O texto abaixo é do meu amigo vascaíno (ninguém é perfeito) Sergio Pugliese, criador do Museu da Pelada. Vale a pena a leitura.
“O patrono Castor de Andrade reuniu o grupo e prometeu um apartamento para cada atleta em caso de vitória sobre o Coritiba, que renderia o título brasileiro de 1985 ao Bangu. E se Castor falou, tá falado, vale o escrito. Na rodinha, o ponta Marinho, no auge da forma, piscou o olho para os parceiros.
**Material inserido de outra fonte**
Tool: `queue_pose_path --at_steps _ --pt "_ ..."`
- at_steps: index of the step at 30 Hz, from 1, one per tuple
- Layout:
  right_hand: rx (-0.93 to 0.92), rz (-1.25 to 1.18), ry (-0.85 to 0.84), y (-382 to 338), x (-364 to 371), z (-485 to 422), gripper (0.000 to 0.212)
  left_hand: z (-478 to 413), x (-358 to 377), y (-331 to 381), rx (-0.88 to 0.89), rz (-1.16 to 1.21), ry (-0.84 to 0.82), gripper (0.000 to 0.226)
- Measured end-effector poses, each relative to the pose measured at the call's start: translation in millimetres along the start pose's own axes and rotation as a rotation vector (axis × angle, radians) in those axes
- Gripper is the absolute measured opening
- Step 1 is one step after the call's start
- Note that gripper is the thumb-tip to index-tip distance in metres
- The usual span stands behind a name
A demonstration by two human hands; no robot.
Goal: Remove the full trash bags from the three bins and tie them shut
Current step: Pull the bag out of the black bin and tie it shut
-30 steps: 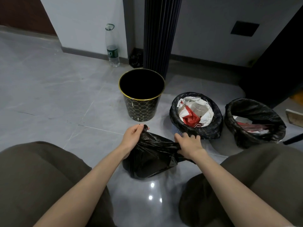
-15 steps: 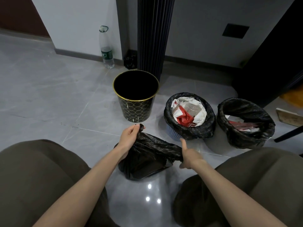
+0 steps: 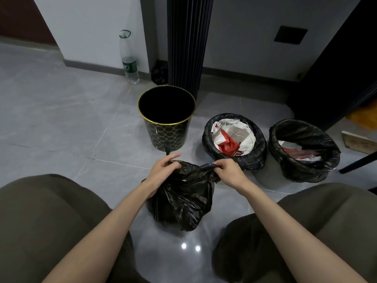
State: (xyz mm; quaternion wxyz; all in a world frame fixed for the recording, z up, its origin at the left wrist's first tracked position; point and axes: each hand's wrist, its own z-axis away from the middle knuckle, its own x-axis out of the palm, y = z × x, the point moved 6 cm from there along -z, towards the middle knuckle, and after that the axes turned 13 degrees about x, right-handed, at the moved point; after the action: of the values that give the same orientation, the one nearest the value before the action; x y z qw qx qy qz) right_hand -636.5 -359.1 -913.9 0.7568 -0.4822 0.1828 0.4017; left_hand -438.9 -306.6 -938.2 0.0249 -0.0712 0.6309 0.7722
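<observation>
A full black trash bag sits on the floor between my knees. My left hand pinches one gathered end of its top, and a thin twisted tail of plastic sticks up past the fingers. My right hand grips the other gathered end, pulling it taut. Behind stands a black bin with a gold rim, with no bag in it. The middle bin has a black liner holding red and white rubbish. The right bin is lined too and partly filled.
A clear plastic bottle stands by the wall at the back left. A dark ribbed column rises behind the gold-rimmed bin. A wooden board and a dark leg lie at the right edge. My knees frame the grey tiled floor.
My right hand has closed on the bag's right end and lifted it. Both hands have drawn closer together at the top of the bag.
</observation>
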Motion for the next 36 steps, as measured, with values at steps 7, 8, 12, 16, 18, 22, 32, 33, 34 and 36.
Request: queue_pose_path --at_steps 7,8,12,16,18,22,32,33,34,36 --pt "0.089 -0.342 -0.141 1.2 12.4 -4.0 0.023 5.0 22.8 -10.6 0.059 -0.622 -0.286 0.111" --pt "0.104 -0.397 -0.182 -1.1 16.3 -2.2 0.022 6.6 26.8 -8.8 0.096 -0.67 -0.279 0.113" --pt "0.096 -0.488 -0.348 -14.0 33.1 7.9 0.027 5.1 36.8 -10.6 0.115 -0.668 -0.185 0.103" --pt "0.065 -0.466 -0.35 -22.6 33.3 11.5 0.026 1.6 44.3 -18.4 0.074 -0.653 -0.124 0.06" --pt "0.09 -0.501 -0.317 -23.1 25.8 10.6 0.026 -0.6 41.2 -24.6 0.065 -0.668 -0.105 0.039" --pt "0.281 -0.82 -0.243 -7.0 16.6 5.2 0.03 -3.1 35.3 -33.5 0.086 -0.752 -0.117 0.028" --pt "-0.184 0.137 0.065 -23.4 11.3 10.9 0.007 -3.3 40.7 -41.4 0.172 -0.922 -0.212 0.029" --pt "-0.282 0.291 0.024 -30.9 18.8 16.1 0.014 -3.1 41.5 -41.5 0.17 -0.926 -0.213 0.031" --pt "-0.349 0.435 -0.014 -35.5 27.7 20.8 0.028 -3.2 42.0 -41.3 0.169 -0.928 -0.213 0.032" --pt "-0.407 0.686 0.004 -34.9 42.7 23.2 0.046 -3.0 42.2 -41.8 0.165 -0.922 -0.217 0.033"
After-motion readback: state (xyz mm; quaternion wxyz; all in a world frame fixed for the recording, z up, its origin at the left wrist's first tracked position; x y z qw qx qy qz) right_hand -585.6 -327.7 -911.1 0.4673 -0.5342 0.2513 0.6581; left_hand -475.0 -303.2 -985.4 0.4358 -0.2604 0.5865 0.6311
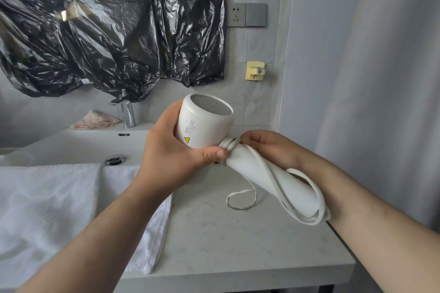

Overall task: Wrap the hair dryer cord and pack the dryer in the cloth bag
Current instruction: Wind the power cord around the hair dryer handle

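Between the hands, above the tabletop [226, 245], sits the white dryer [204, 126], mesh end up. The left hand [171, 147] grips its smooth round barrel, fingers curled behind and thumb pressed near the neck. The right hand [269, 147] pinches the flat white cord [319, 195] where it coils round the top of the handle; slack loops run along the handle and round its end, which lies over the right wrist. Below the right hand a thin string [241, 200] loops on the pale stone. Left of the left hand, a white sink [78, 145] holds a metal drain plug [115, 159], and a fluffy towel [47, 209] drapes over its front edge.
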Tool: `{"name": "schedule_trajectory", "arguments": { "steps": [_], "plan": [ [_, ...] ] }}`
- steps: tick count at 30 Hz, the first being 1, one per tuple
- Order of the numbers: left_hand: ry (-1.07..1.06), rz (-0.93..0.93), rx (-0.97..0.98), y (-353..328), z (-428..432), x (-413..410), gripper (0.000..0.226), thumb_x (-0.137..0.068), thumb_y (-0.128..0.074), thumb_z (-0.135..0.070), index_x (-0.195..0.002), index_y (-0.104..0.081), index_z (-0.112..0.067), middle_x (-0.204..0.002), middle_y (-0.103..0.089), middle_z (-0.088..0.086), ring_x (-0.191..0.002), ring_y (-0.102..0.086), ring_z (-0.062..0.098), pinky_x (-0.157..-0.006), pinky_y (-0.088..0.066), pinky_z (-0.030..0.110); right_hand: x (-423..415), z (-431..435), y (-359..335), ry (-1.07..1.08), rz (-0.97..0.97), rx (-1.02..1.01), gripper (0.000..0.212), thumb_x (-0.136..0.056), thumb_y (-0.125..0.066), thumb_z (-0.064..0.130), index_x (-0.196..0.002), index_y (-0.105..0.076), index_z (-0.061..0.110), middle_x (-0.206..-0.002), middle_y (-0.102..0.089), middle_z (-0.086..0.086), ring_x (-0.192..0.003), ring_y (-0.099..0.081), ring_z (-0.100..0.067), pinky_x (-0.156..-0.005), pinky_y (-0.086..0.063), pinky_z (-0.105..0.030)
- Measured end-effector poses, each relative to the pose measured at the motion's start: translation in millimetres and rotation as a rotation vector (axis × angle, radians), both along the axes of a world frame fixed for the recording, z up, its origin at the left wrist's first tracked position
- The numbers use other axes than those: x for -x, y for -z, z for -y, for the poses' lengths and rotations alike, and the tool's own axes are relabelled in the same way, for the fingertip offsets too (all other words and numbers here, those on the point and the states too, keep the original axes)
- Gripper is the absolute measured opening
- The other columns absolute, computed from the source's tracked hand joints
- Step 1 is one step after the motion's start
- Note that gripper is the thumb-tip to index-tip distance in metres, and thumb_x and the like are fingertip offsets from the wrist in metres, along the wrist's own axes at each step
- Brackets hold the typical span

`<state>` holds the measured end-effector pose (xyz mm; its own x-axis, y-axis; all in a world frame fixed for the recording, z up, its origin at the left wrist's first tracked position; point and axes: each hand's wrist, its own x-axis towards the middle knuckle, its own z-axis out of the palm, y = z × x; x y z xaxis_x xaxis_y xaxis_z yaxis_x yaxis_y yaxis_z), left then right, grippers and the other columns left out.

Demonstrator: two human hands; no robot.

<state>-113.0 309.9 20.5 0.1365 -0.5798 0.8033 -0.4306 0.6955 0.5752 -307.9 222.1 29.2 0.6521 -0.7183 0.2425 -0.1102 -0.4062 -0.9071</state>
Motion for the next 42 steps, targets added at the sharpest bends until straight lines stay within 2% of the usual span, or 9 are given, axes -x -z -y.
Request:
{"name": "schedule_trajectory", "arguments": {
  "steps": [6, 11, 14, 22, 25, 30, 34, 39, 42],
  "plan": [
    [0.029, 0.027, -0.051, -3, 3, -4, 0.073, -0.047, -0.086, -0.048, -0.113, -0.065, -0.026, -0.097, -0.071, -0.013, -0.089, -0.064, 0.004, -0.074, -0.049, 0.016, -1, -1, 8, 0.067, -0.302, 0.110, 0.033, -0.093, -0.048, 0.052, -0.089, -0.071, 0.028, -0.088, -0.073, 0.012, -0.079, -0.064, 0.000, -0.081, -0.048, -0.024],
    [0.083, 0.072, -0.102, -5, 4, -11, 0.080, -0.044, -0.089, -0.056, -0.112, -0.066, -0.024, -0.094, -0.070, -0.013, -0.086, -0.064, 0.003, -0.074, -0.049, 0.016, 6, -9, 0, 0.042, -0.429, 0.211, 0.060, -0.076, -0.041, 0.073, -0.068, -0.057, 0.015, -0.062, -0.045, -0.002, -0.056, -0.038, -0.015, -0.051, -0.035, -0.024],
    [0.044, 0.104, -0.100, -7, 5, -13, 0.080, -0.045, -0.088, -0.052, -0.117, -0.064, -0.026, -0.099, -0.071, -0.012, -0.090, -0.064, 0.001, -0.078, -0.050, 0.017, 8, -11, -8, 0.107, -0.558, 0.339, 0.058, -0.087, -0.039, 0.067, -0.050, -0.046, 0.022, -0.045, -0.043, 0.013, -0.044, -0.036, -0.007, -0.052, -0.034, -0.025],
    [-0.131, 0.191, -0.036, -9, 4, -7, 0.076, -0.044, -0.085, -0.061, -0.113, -0.054, -0.052, -0.107, -0.064, -0.030, -0.104, -0.061, 0.000, -0.086, -0.050, 0.023, 15, -11, -19, 0.221, -0.803, 0.632, 0.061, -0.096, -0.024, 0.061, -0.055, -0.045, 0.020, -0.056, -0.051, 0.001, -0.056, -0.049, -0.016, -0.060, -0.041, -0.031],
    [-0.076, 0.139, -0.045, -6, 6, -8, 0.083, -0.044, -0.086, -0.057, -0.121, -0.057, -0.041, -0.109, -0.067, -0.022, -0.104, -0.063, 0.000, -0.086, -0.050, 0.018, 15, -7, -17, 0.202, -0.792, 0.663, 0.058, -0.095, -0.025, 0.062, -0.054, -0.050, 0.028, -0.064, -0.059, 0.001, -0.063, -0.056, -0.014, -0.065, -0.046, -0.031],
    [0.023, 0.217, -0.097, -3, 6, -9, 0.083, -0.045, -0.087, -0.054, -0.121, -0.061, -0.031, -0.104, -0.069, -0.021, -0.098, -0.064, 0.001, -0.082, -0.049, 0.017, 16, -4, -20, 0.106, -0.725, 0.558, 0.050, -0.090, -0.053, 0.055, -0.042, -0.058, 0.044, -0.043, -0.044, 0.013, -0.044, -0.040, -0.003, -0.048, -0.028, -0.017],
    [0.085, 0.179, -0.125, -3, 6, -7, 0.088, -0.042, -0.089, -0.056, -0.120, -0.064, -0.024, -0.101, -0.070, -0.018, -0.094, -0.065, 0.003, -0.080, -0.049, 0.018, 16, -1, -15, 0.102, -0.560, 0.489, 0.048, -0.085, -0.063, 0.049, -0.057, -0.058, 0.009, -0.057, -0.036, -0.001, -0.052, -0.031, -0.010, -0.049, -0.024, -0.025],
    [0.111, 0.000, -0.167, 4, 10, -3, 0.070, -0.048, -0.089, -0.047, -0.109, -0.069, -0.020, -0.095, -0.073, 0.005, -0.085, -0.065, 0.016, -0.074, -0.057, 0.046, 7, 3, 5, 0.175, -0.286, 0.260, 0.046, -0.092, -0.055, 0.043, -0.052, -0.051, 0.022, -0.054, -0.045, 0.007, -0.048, -0.039, -0.005, -0.048, -0.034, -0.017],
    [0.066, -0.129, -0.166, 9, 12, 7, 0.060, -0.051, -0.088, -0.049, -0.100, -0.070, -0.020, -0.088, -0.071, 0.011, -0.078, -0.061, 0.020, -0.071, -0.054, 0.054, 1, 9, 21, 0.040, -0.135, -0.204, 0.022, -0.086, -0.068, 0.036, -0.069, -0.060, 0.024, -0.066, -0.053, 0.004, -0.056, -0.049, -0.006, -0.056, -0.049, -0.025]
  ]
}}
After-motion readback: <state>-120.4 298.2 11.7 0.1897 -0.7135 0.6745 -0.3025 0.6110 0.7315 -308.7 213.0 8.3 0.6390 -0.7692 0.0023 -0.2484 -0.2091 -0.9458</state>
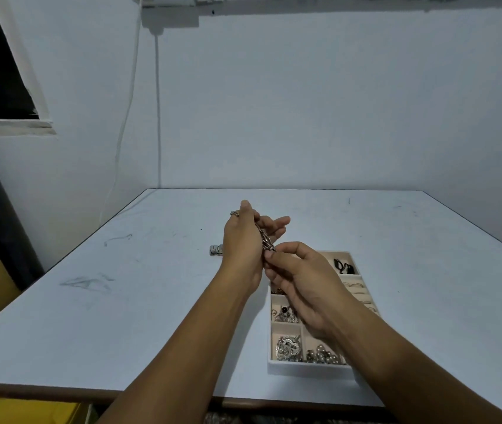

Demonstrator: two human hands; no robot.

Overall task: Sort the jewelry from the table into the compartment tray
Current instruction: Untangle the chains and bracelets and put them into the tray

Era como se dissesse “relaxem, está no papo, deixa que eu resolvo”. E Castor já desembolsara muito “bicho” para o time ao longo do campeonato, justamente por conta das belíssimas atuações do atacante, vencedor da Bola de Ouro ao fim do torneio.
Nada assustava o Bangu, nem mesmo o fato de o Coritiba ter vencido São Paulo, Cruzeiro, Santos, Corinthians, Atlético-MG e o Flamengo, de Zico & Cia, em pleno Maraca. No dia do jogo, a confiança triplicou quando os jogadores entraram no gramado e se depararam com quase 100 mil torcedores banguenses, rubro-negros, tricolores, americanos, vascaínos e alvinegros. O Rio de Janeiro abraçou o Bangu. Mas os 10 mil amantes do Coxa também marcaram presença.
Se o Bangu vencesse, talvez mudasse de patamar, o Castor abrisse o cofre, reforçasse ainda mais o elenco e distribuísse carros, apartamentos e muita grana. E o time vermelho e branco ainda tinha o xerifão Moises como técnico, cotadíssimo para comandar a seleção brasileira. Mas o Coritiba tinha o estrategista Ênio Andrade. Bem, o fato é que os apartamentos começaram a ruir aos 25 minutos do primeiro tempo quando o centroavante Índio disparou um foguete que o goleiro Gilmar procura até hoje.
O cracaço Lulinha empatou, mas, apesar da pressão e lances polêmicos, o jogo foi para os pênaltis e o Coxa foi campeão. O Maracanã chorou e Lulinha e Pingo, amigos dos tempos de Campo Grande, ficaram alguns dias sem dormir. Foram dispensados e o sonho da casa própria e de dias melhores ficaram no quase.
Há alguns dias, a equipe do Museu da Pelada esteve na Universidade da Bola, em Campinho, e quem estava lá dividindo a mesma mesa? Lulinha, Pingo e o carrasco Índio!!! Falavam sobre um projeto social que estão tocando, no Clube Coleginho, em Irajá, sobre a falta de recursos, a escassez de material esportivo e sobre todas as complicações que envolvem manter viva uma escolinha de futebol comunitária. “Tá vendo Índio, se você não faz aquele gol estaríamos milionários”, disparou Pingo, camisa 10 dos bons tempos. Índio gargalhou.
O artilheiro sequer recebeu a medalha de campeão, sumiram com todas. Nenhum deles enriqueceu, mas a amizade nesses quase 40 anos permaneceu intacta e os amigos brindaram uma, duas, três, infinitas geladas, porque eles sabem que 90% dessa geração ficou no quase em termos de cifrões. Muitos gênios do futebol pegavam barcas, trens e ônibus para treinar. Fumavam, bebiam, conviviam com os torcedores, moravam no clube, eram intensos.
Índio, Pingo e Lulinha são o retrato de um futebol que se perdeu nos escombros de algum velho estádio, soterrado pelo poderio da grama sintética. Mas, sábios, conseguiram preservar o maior diamante da vida, que nenhum apartamento jamais conseguirá substituir, que é o prazer de estar entre amigos, em um pé-sujo qualquer, lembrando que foi por um triz, por pouco, muito pouco, pouco mesmo, mas foi de verdade”.